Monday 28 September 2020

john paul i

Though only reigning for a brief thirty-three days, dying on this day in 1978 (*1935)—touching off the first year of three popes since 1605, the pontiff with the birth name Albino Luciani was responsible for quite a number of firsts and lasts. No pope before him had been born in the twentieth century and his passing marked the end of a series of Italian-born popes that extended back to Clement VII’s election in 1523.

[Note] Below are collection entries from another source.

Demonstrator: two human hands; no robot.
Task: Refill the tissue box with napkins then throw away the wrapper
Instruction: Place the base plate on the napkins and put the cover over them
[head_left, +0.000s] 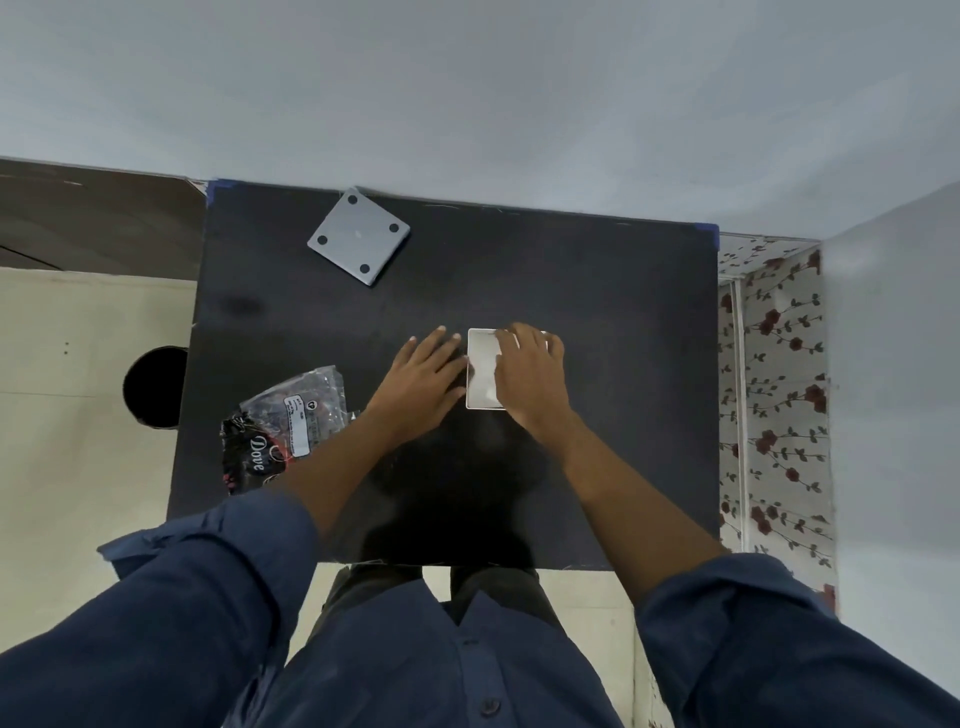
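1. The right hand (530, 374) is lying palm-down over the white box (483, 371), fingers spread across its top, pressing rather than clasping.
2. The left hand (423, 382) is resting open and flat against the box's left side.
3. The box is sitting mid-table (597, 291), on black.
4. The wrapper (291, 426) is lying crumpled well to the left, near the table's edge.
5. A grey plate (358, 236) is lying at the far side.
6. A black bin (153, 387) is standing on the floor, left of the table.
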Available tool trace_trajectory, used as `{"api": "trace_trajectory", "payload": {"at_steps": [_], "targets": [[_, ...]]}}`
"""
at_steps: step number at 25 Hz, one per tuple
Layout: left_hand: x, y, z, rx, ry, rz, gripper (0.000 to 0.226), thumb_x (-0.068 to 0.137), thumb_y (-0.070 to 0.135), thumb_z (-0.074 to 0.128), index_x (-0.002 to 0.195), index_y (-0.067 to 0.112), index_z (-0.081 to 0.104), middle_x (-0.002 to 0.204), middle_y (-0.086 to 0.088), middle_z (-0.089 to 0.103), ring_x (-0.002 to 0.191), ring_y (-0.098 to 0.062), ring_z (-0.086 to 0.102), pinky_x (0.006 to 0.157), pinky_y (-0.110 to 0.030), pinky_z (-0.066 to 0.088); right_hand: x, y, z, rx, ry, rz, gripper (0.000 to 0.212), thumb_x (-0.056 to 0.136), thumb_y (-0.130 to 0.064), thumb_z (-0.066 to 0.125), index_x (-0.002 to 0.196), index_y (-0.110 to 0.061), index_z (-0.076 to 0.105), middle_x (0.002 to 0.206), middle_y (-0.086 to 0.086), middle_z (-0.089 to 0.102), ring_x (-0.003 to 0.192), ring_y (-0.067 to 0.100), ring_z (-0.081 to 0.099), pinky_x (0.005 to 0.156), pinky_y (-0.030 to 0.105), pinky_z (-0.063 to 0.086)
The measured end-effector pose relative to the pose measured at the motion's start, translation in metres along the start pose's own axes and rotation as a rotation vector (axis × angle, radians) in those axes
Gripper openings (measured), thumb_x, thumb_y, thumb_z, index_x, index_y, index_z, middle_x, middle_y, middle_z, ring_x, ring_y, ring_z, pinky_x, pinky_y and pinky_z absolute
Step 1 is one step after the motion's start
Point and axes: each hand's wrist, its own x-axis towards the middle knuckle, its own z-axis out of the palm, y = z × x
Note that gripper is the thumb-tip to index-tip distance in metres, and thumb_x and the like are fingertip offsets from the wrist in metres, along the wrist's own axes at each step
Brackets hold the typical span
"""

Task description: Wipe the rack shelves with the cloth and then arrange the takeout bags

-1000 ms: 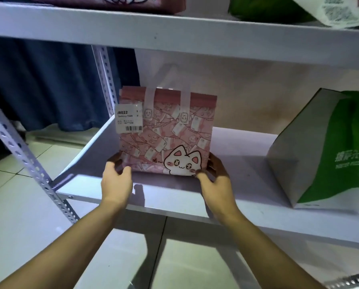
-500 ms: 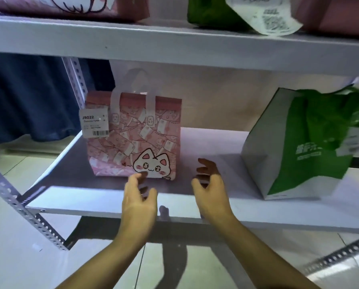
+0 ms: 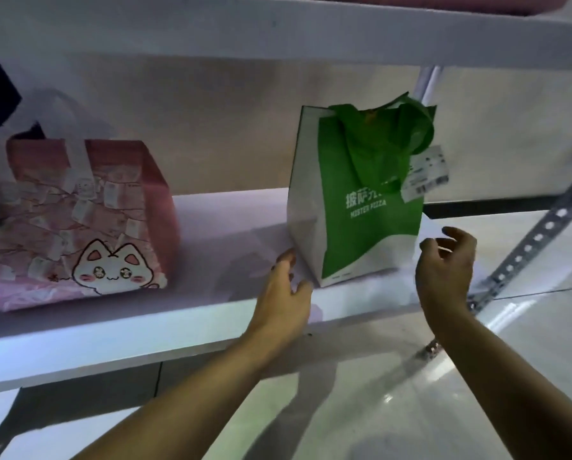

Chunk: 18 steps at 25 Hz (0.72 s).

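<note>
- The left hand (image 3: 286, 293) reaches up over the front edge of the white shelf (image 3: 211, 320). Its fingers are loosely spread, and the fingertips are at the lower left corner of the green and white bag (image 3: 360, 200), touching it or nearly so; it grips nothing.
- The right hand (image 3: 443, 270) hangs at about 4 o'clock from that bag, just beside its lower right edge and clear of it. Fingers and thumb are half curled and apart, with nothing between them.
- The green and white bag stands upright on the shelf, long axis vertical, its printed face turned toward the camera and slightly to the right. Its green handles (image 3: 400, 127) droop at the top, and a paper tag (image 3: 427, 174) hangs at its 2 o'clock side.
- At 9 o'clock from it, well apart, a pink bag (image 3: 78, 220) with a cartoon cat stands upright on the same shelf, wider than tall, cat face to the front.
- What either bag holds cannot be seen.
- A perforated metal post (image 3: 526, 247) runs diagonally at the right edge of the shelf.
- An upper shelf (image 3: 278, 31) spans the top.
</note>
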Motion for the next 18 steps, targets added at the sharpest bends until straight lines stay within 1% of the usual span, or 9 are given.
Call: {"api": "trace_trajectory", "payload": {"at_steps": [1,2,3,5,7,10,14,16,18], "targets": [[0.005,0.004,0.01,0.005,-0.035,0.003,0.054,0.102,0.017,0.049,0.152,0.029,0.033,0.154,0.002,0.042,0.136,-0.02,0.046,0.113,-0.038,0.039,0.012,0.004,-0.001,-0.032,-0.058,0.065,0.04,0.096,-0.019,0.052,0.136,-0.019,0.046,0.131,0.009,0.056,0.115,0.023,0.057,0.097,0.04,0.049],[0.009,0.006,0.02,0.013,-0.066,0.004,0.054,0.101,0.02,0.049,0.152,0.031,0.033,0.152,0.002,0.045,0.135,-0.021,0.047,0.113,-0.042,0.039,0.022,0.01,-0.002,-0.059,-0.135,0.106,0.044,0.099,-0.019,0.051,0.142,-0.017,0.043,0.137,0.01,0.053,0.12,0.024,0.054,0.103,0.041,0.046],[0.013,0.008,0.029,0.018,-0.083,0.0,0.054,0.101,0.021,0.049,0.151,0.033,0.034,0.15,0.002,0.047,0.133,-0.022,0.049,0.112,-0.043,0.04,0.027,0.012,0.001,-0.065,-0.213,0.136,0.045,0.101,-0.019,0.049,0.145,-0.016,0.042,0.139,0.011,0.052,0.12,0.025,0.053,0.104,0.041,0.044],[0.02,0.009,0.039,0.02,-0.091,-0.006,0.054,0.099,0.022,0.049,0.149,0.035,0.036,0.146,0.002,0.05,0.129,-0.023,0.051,0.109,-0.042,0.043,0.027,0.016,0.007,-0.036,-0.303,0.167,0.04,0.103,-0.016,0.048,0.143,-0.012,0.046,0.136,0.013,0.058,0.115,0.023,0.055,0.1,0.038,0.045],[0.024,0.009,0.044,0.008,-0.099,0.013,0.054,0.097,0.018,0.049,0.147,0.036,0.038,0.14,0.001,0.054,0.123,-0.024,0.055,0.104,-0.037,0.047,0.025,0.023,0.008,-0.025,-0.298,0.165,0.04,0.101,-0.016,0.051,0.141,-0.013,0.049,0.133,0.011,0.06,0.114,0.022,0.055,0.101,0.04,0.046],[0.035,0.008,0.046,-0.018,-0.102,0.018,0.057,0.097,0.014,0.049,0.148,0.037,0.036,0.138,-0.001,0.056,0.118,-0.027,0.057,0.098,-0.037,0.049,0.027,0.029,0.006,-0.037,-0.288,0.148,0.042,0.099,-0.017,0.053,0.141,-0.017,0.049,0.131,0.005,0.061,0.114,0.021,0.055,0.104,0.048,0.046],[0.041,0.001,0.046,-0.024,-0.127,0.039,0.057,0.097,0.013,0.049,0.147,0.038,0.038,0.138,0.0,0.056,0.115,-0.026,0.058,0.092,-0.029,0.048,0.025,0.034,0.008,-0.01,-0.276,0.123,0.042,0.097,-0.016,0.056,0.138,-0.02,0.052,0.121,-0.002,0.061,0.113,0.019,0.056,0.1,0.041,0.047],[0.044,0.001,0.044,-0.016,-0.136,0.046,0.058,0.097,0.013,0.05,0.147,0.038,0.037,0.139,0.0,0.056,0.117,-0.029,0.058,0.093,-0.033,0.049,0.023,0.035,0.009,-0.01,-0.269,0.1,0.043,0.096,-0.019,0.058,0.138,-0.022,0.051,0.123,-0.002,0.061,0.112,0.018,0.056,0.094,0.036,0.046],[0.043,-0.005,0.039,0.001,-0.149,0.06,0.06,0.097,0.015,0.049,0.15,0.039,0.034,0.144,0.001,0.052,0.123,-0.03,0.056,0.103,-0.041,0.05,0.018,0.041,0.01,-0.011,-0.262,0.08,0.046,0.095,-0.022,0.06,0.14,-0.025,0.048,0.127,-0.003,0.06,0.112,0.017,0.055,0.09,0.032,0.044]]}}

Refusing a coronation, John Paul was the first pope to be inaugurated, in an effort to humanise the office, and only accepted the pallium accorded to Rome’s bishop and put to an end the practises of using the sedia gestatoria—the ceremonial throne used for processions and carried on the shoulders of twelve men, replaced later by the popemobile—and referring to himself in the third person, the royal we, though traditionalists in the curia often edited it back into his speeches. The first to take a double-name, in honour of his two immediate predecessors, John Paul was also the first to use the ordinal number Primo. Pope Francis also has a unique papal name but does not use a numeral. Aside from this trivia, the bride-builder also reached out to the Islamic communities of Rome and Venice and helped them secure the right to build mosques. John Paul II of course took the name as success in memory of his short reign and sudden death upon his election by the conclave on 14 October.